◆ **What is needed**: From the data below, return the exact lines starting at the line containing "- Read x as" and ending at the line containing "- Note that", both included, and nothing else.

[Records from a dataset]
※
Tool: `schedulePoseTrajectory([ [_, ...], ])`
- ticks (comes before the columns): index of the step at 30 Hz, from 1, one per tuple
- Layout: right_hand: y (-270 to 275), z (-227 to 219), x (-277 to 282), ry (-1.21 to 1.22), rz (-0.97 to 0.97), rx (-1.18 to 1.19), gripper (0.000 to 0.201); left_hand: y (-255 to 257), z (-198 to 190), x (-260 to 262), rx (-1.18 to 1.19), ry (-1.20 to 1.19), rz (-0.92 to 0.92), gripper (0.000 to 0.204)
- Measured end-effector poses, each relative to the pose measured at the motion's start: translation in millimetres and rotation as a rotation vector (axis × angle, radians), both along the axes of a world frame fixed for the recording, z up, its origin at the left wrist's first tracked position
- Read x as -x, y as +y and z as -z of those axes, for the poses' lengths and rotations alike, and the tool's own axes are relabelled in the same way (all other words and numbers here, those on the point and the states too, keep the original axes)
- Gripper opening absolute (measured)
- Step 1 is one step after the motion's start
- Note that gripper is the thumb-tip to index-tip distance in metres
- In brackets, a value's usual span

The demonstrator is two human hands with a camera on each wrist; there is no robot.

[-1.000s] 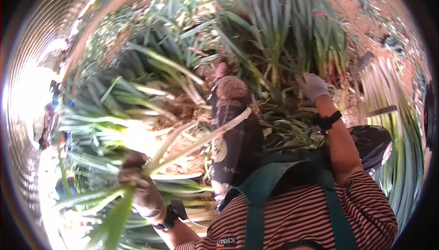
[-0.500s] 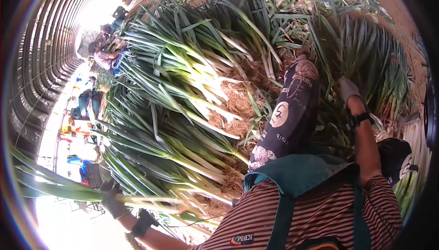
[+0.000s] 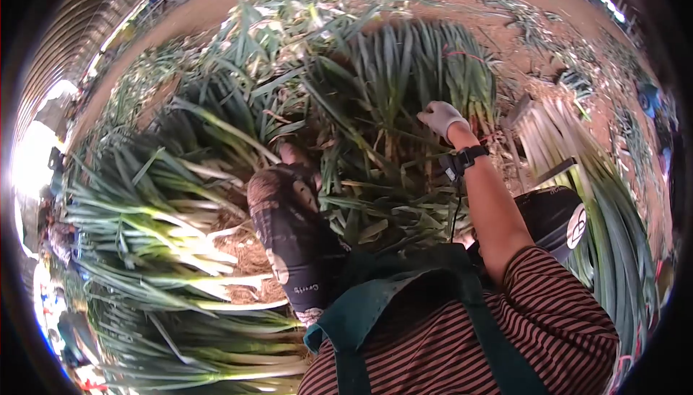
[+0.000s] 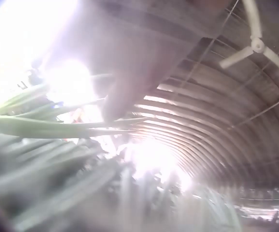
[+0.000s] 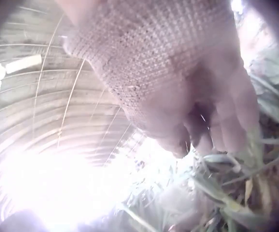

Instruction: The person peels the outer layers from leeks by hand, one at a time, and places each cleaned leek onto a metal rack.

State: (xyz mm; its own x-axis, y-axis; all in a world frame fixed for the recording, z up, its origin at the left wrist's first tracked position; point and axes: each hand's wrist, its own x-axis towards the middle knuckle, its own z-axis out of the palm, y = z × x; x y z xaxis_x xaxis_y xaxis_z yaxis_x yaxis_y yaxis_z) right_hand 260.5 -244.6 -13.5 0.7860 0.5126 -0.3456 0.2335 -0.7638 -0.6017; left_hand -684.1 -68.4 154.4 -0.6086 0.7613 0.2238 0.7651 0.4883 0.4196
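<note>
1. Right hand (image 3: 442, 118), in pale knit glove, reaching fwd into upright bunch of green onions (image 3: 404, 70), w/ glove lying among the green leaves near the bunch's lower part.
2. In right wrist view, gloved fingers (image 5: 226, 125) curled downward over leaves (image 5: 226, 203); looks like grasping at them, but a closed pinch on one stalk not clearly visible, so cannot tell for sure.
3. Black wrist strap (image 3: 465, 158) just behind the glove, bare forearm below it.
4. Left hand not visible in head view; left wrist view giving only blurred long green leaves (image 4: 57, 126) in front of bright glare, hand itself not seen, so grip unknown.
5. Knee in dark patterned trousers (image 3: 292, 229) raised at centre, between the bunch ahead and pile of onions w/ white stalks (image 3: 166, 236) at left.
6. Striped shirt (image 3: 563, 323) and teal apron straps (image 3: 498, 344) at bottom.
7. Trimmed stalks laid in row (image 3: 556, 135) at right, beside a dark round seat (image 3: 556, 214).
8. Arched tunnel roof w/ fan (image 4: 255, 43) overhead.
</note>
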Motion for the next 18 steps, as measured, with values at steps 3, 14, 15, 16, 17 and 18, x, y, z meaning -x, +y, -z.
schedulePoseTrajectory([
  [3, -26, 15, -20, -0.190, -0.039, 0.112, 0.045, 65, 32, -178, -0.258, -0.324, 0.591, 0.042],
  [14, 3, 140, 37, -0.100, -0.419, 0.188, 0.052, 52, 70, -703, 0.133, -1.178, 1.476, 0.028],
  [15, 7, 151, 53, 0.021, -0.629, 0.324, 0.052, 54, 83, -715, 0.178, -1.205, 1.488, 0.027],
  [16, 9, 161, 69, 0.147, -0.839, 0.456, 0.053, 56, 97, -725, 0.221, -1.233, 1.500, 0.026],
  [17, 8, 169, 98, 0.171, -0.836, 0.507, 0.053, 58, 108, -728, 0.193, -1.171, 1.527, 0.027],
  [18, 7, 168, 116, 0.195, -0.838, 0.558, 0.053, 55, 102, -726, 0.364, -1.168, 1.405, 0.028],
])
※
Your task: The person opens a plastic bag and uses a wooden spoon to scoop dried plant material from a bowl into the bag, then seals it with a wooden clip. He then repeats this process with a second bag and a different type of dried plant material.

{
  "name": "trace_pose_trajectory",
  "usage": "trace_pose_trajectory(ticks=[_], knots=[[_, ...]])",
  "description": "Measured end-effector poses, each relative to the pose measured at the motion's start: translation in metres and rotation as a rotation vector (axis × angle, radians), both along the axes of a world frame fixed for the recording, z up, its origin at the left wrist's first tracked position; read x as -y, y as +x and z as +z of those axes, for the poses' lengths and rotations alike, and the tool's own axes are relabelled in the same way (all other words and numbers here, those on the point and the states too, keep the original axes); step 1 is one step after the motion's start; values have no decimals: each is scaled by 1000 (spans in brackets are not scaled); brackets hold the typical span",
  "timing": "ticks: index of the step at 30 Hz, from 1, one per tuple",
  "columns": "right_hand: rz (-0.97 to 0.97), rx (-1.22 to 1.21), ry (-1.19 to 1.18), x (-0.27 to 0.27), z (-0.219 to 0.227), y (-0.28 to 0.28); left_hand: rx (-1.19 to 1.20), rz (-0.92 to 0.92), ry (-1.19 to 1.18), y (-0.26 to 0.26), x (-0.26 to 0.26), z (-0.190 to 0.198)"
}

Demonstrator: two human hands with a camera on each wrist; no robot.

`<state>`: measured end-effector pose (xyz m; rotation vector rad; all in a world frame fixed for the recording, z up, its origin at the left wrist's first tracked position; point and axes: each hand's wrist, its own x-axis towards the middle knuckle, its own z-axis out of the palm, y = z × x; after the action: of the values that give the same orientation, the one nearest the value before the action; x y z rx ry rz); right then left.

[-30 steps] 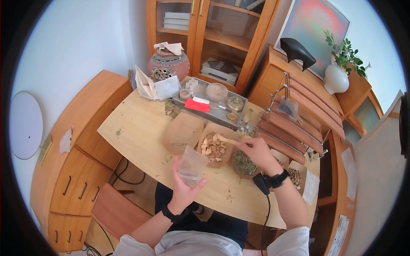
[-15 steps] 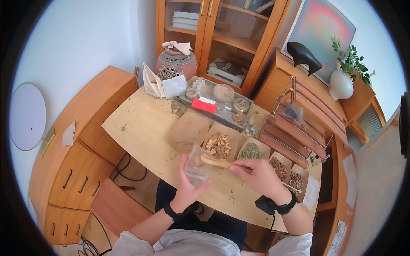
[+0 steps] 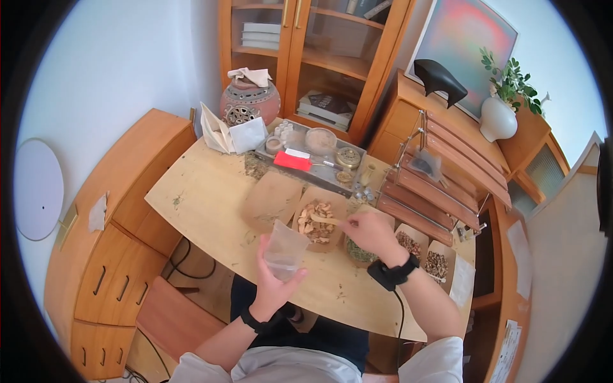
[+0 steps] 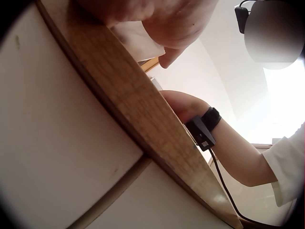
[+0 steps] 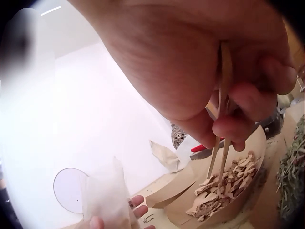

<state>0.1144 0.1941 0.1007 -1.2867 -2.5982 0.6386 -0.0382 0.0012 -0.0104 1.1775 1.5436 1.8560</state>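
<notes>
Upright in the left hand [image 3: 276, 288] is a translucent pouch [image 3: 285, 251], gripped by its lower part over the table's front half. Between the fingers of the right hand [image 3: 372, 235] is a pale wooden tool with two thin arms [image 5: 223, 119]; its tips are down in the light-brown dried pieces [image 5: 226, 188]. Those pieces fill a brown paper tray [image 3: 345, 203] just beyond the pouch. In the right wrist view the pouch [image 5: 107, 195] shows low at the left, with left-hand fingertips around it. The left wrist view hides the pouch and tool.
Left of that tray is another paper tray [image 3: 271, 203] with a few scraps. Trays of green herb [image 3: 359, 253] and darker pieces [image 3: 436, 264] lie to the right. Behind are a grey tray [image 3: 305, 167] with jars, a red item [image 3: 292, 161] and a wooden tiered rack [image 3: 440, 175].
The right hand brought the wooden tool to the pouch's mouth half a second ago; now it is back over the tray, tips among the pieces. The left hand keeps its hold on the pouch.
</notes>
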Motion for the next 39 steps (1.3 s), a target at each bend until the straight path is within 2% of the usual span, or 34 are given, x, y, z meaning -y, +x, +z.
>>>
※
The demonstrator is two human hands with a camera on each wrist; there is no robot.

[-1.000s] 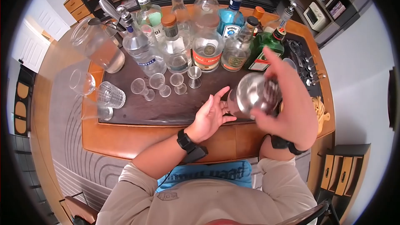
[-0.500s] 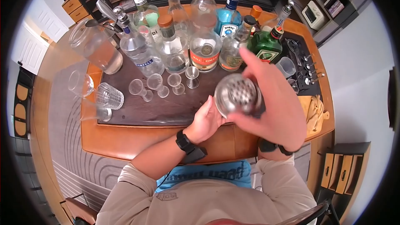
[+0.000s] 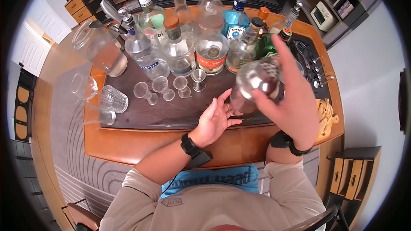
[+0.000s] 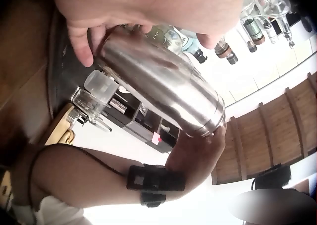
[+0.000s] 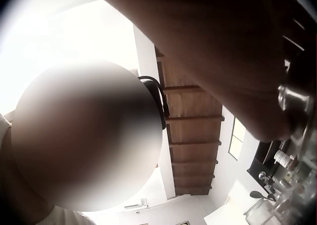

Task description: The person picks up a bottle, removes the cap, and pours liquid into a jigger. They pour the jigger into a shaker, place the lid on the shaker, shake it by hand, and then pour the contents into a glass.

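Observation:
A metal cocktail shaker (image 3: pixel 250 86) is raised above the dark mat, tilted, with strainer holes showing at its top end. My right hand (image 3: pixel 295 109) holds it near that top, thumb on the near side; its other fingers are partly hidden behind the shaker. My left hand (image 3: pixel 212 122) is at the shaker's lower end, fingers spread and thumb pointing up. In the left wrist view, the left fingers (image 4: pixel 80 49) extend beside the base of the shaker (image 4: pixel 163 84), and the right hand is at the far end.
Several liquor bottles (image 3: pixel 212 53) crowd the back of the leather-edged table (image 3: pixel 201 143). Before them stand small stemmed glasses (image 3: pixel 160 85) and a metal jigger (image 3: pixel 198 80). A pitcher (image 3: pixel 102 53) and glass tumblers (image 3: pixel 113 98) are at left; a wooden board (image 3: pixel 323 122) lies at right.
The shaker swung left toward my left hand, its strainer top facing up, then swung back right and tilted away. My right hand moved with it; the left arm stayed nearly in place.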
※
◆ **Solution below**:
- Read x as -x, y as +y and z as -z of those axes, for the poses' lengths and rotations alike, and the tool's own axes are relabelled in the same way (all other words and numbers here, those on the point and the states too, keep the original axes)
- Gripper opening absolute (measured)
- Step 1 is one step after the motion's start
- Note that gripper is the thumb-tip to index-tip distance in metres

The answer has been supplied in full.